» **WHAT THE EXERCISE ASKS**:
Copy all lines of the listing that include the string "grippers".
*** DATA RECORDS ***
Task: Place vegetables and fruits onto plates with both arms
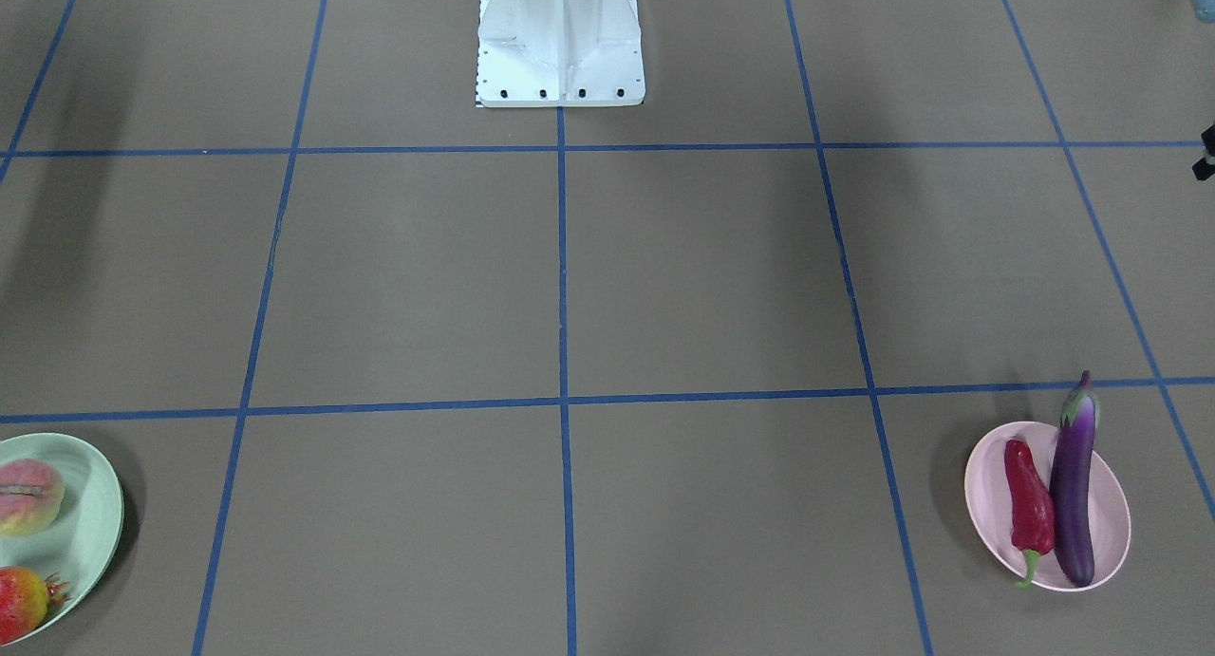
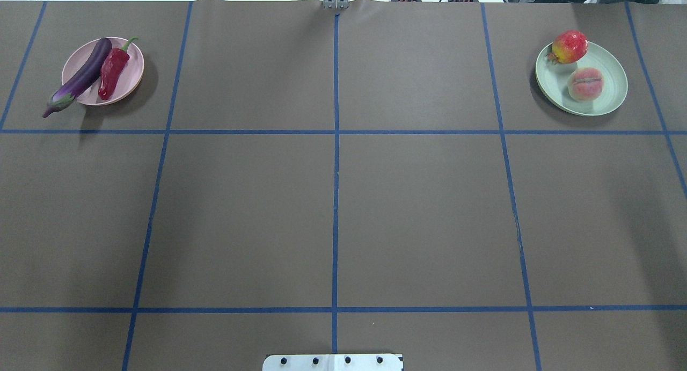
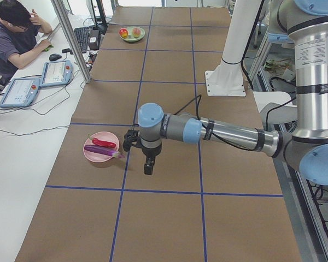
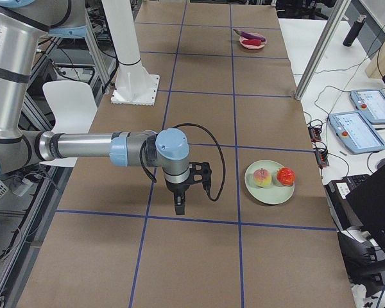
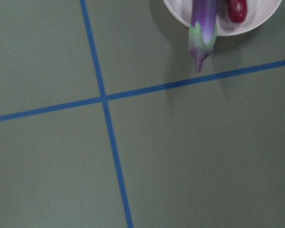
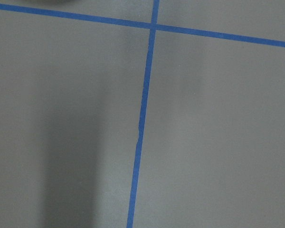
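Note:
The purple eggplant (image 2: 83, 75) and the red chili pepper (image 2: 112, 70) lie side by side on the pink plate (image 2: 134, 73); the eggplant's cap hangs over the rim. The pomegranate (image 2: 570, 45) and the peach (image 2: 585, 84) sit on the mint green plate (image 2: 614, 75). In the exterior left view my left gripper (image 3: 147, 166) hangs above the table a little beside the pink plate (image 3: 98, 158). In the exterior right view my right gripper (image 4: 179, 205) hangs above the table, apart from the green plate (image 4: 269, 196). I cannot tell whether either is open or shut.
The white pedestal base (image 1: 560, 48) stands at the robot's side of the brown table, which has blue tape lines. An operator (image 3: 13, 38) sits at a side desk with tablets (image 3: 19, 90) and a metal post (image 3: 71, 38).

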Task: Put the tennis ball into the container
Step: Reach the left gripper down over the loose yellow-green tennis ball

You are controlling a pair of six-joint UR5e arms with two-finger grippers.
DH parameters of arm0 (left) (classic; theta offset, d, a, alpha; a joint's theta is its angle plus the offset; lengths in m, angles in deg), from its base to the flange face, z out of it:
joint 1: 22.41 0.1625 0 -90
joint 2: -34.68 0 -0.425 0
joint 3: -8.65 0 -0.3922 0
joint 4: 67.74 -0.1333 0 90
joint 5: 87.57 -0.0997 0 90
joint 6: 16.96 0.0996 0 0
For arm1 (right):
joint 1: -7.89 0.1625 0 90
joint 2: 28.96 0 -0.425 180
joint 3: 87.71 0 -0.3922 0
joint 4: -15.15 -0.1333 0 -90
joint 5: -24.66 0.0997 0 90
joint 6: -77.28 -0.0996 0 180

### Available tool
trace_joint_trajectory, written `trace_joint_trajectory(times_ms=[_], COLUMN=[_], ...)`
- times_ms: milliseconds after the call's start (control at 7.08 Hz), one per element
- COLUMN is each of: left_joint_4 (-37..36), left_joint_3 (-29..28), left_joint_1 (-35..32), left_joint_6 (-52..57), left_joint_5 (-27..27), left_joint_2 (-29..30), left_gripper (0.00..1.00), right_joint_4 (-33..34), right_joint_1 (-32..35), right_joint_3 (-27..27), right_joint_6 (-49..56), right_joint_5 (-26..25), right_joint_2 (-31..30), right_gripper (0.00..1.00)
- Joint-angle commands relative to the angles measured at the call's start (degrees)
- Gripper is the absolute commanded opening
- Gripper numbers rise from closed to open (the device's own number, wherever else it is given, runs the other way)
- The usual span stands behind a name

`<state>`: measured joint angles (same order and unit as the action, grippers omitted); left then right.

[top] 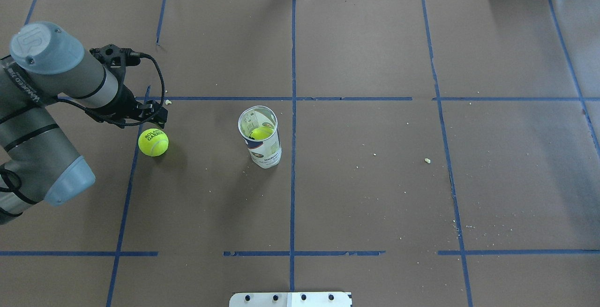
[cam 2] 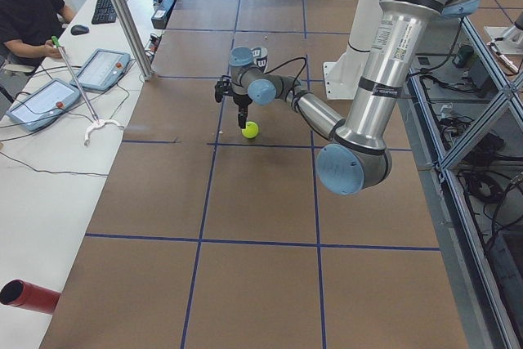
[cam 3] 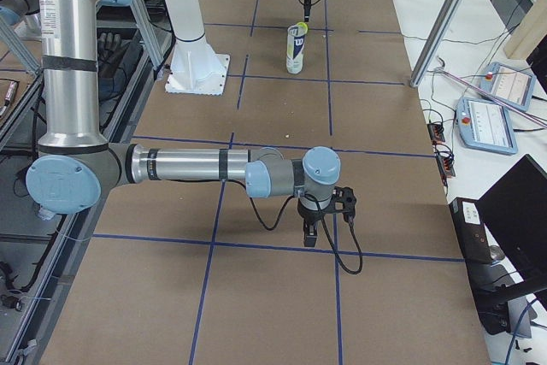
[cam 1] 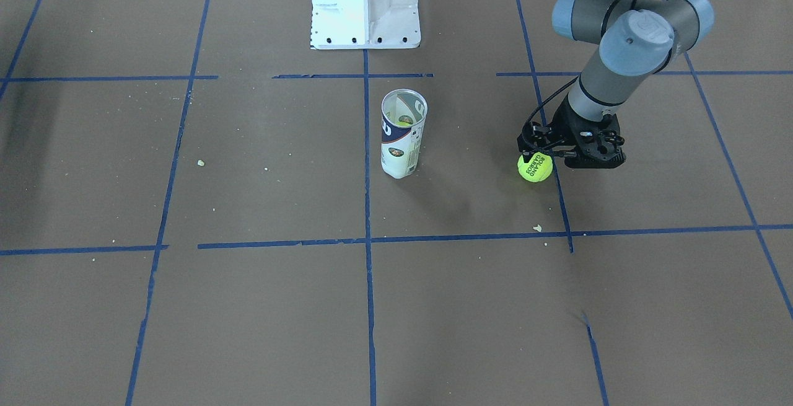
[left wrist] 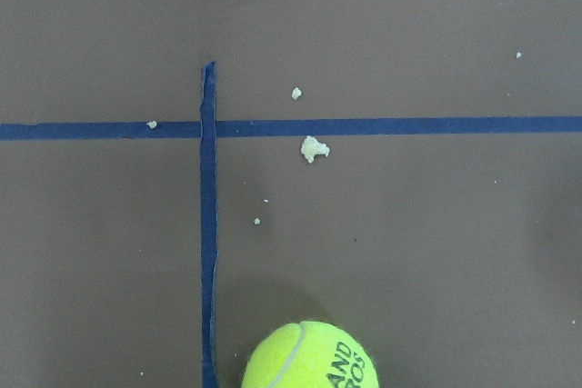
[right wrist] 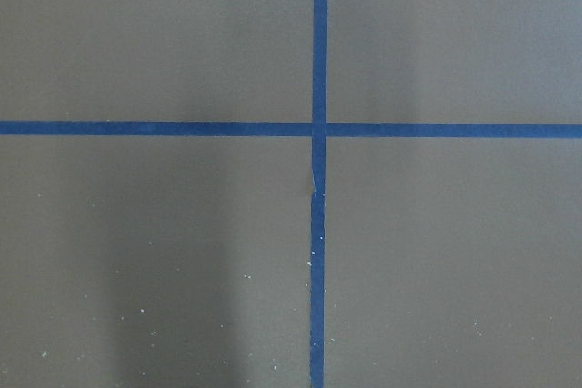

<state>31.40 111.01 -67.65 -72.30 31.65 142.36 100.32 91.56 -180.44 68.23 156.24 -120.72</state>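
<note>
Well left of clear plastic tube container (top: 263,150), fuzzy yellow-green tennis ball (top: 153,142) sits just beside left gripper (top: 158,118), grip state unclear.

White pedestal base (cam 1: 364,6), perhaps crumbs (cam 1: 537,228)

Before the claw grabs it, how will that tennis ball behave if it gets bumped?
It would probably roll: the tennis ball is round and appears to rest loose on the flat table, just by the left claw. Its fuzzy felt should grip well, so slipping seems unlikely.
</note>
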Motion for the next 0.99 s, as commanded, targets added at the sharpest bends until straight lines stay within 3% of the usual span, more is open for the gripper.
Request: trace_joint_trajectory(times_ms=[0, 847], left_joint_4=[3.41, 7.56], left_joint_3=[-2.32, -5.68], left_joint_1=[0.59, 2.79], left_joint_6=[-1.70, -3.64], left_joint_5=[-0.39, 0.05], left_joint_2=[-0.37, -0.81], left_gripper=[1.00, 1.00], right_joint_4=[0.00, 0.00], right_joint_1=[0.00, 0.00], right_joint_3=[0.00, 0.00], right_joint_6=[0.00, 0.00], right_joint_5=[0.00, 0.00], right_joint_2=[0.00, 0.00], right_gripper=[1.00, 1.00])
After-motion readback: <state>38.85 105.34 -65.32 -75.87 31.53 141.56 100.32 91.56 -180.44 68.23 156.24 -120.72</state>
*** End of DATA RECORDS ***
» **ANSWER SPACE**:
You are controlling a pair of six-joint UR5e arms with two-finger grippers.
`<state>`: measured joint angles (same order and unit as the action, grippers omitted); left then right.

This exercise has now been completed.